When you reach the line in the data below that contains "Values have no", please start repeating lines exactly, and stop after the line that contains "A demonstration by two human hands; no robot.", repeating nothing else.

* _RAW DATA_:

○ ○ ○ ○

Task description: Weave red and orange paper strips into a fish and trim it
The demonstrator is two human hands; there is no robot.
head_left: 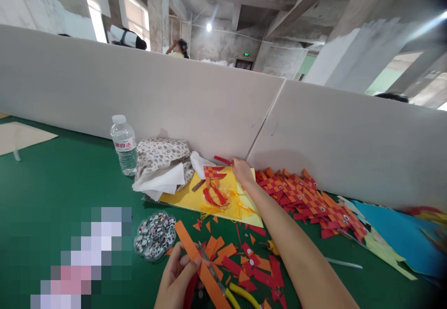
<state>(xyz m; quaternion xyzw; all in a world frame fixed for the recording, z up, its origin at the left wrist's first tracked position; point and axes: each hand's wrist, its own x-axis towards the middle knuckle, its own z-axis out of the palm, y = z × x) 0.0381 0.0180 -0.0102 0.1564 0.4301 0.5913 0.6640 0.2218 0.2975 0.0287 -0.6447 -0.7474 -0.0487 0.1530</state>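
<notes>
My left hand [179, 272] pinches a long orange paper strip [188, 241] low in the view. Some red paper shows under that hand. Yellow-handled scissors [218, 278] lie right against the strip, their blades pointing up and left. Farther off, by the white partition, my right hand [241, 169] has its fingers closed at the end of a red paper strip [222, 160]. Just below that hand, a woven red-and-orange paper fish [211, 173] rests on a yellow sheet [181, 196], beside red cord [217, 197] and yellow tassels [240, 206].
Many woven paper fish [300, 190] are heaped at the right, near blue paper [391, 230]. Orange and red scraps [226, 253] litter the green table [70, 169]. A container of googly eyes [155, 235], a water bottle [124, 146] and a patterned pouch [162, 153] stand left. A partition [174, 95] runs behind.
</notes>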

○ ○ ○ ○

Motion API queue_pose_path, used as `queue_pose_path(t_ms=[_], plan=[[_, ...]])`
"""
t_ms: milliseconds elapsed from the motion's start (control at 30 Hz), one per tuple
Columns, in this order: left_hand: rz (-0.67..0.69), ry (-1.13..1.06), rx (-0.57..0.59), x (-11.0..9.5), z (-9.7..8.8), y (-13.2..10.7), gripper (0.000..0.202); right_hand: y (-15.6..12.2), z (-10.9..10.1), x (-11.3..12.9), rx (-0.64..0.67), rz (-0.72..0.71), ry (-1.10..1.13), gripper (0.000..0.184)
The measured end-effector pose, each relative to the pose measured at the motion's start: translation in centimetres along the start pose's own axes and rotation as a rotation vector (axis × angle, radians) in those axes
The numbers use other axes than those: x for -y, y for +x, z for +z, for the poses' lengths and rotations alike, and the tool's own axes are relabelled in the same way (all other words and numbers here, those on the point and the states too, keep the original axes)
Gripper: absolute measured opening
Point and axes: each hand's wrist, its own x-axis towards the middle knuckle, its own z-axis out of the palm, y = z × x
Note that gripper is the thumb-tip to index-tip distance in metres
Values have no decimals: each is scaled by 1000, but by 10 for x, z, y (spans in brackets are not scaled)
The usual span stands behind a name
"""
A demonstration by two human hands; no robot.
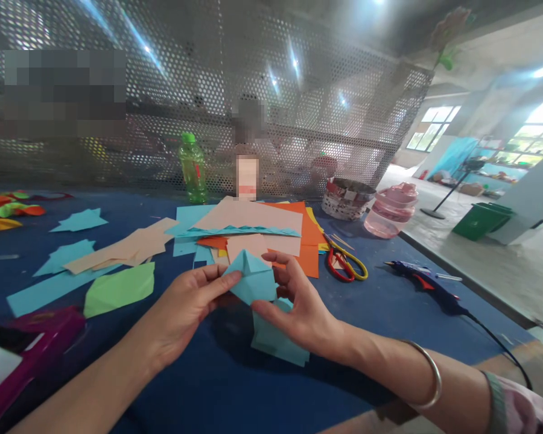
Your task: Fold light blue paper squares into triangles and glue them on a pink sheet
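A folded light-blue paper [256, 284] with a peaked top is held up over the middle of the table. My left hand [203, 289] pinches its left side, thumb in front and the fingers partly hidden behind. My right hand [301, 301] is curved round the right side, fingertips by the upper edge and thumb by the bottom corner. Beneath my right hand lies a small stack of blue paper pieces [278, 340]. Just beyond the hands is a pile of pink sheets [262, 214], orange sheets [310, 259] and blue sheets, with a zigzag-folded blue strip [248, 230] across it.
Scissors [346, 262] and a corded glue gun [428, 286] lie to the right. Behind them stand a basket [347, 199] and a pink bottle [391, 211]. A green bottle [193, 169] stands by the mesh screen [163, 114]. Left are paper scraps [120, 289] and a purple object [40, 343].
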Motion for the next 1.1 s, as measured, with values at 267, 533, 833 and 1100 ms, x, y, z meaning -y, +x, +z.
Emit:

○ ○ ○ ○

* _ANSWER TO THIS TASK_:
Values have no decimals: each is scaled by 1000, but by 10 for x, z, y (spans in brackets are not scaled)
The usual span stands behind a name
"""
A demonstration by two human hands; no robot.

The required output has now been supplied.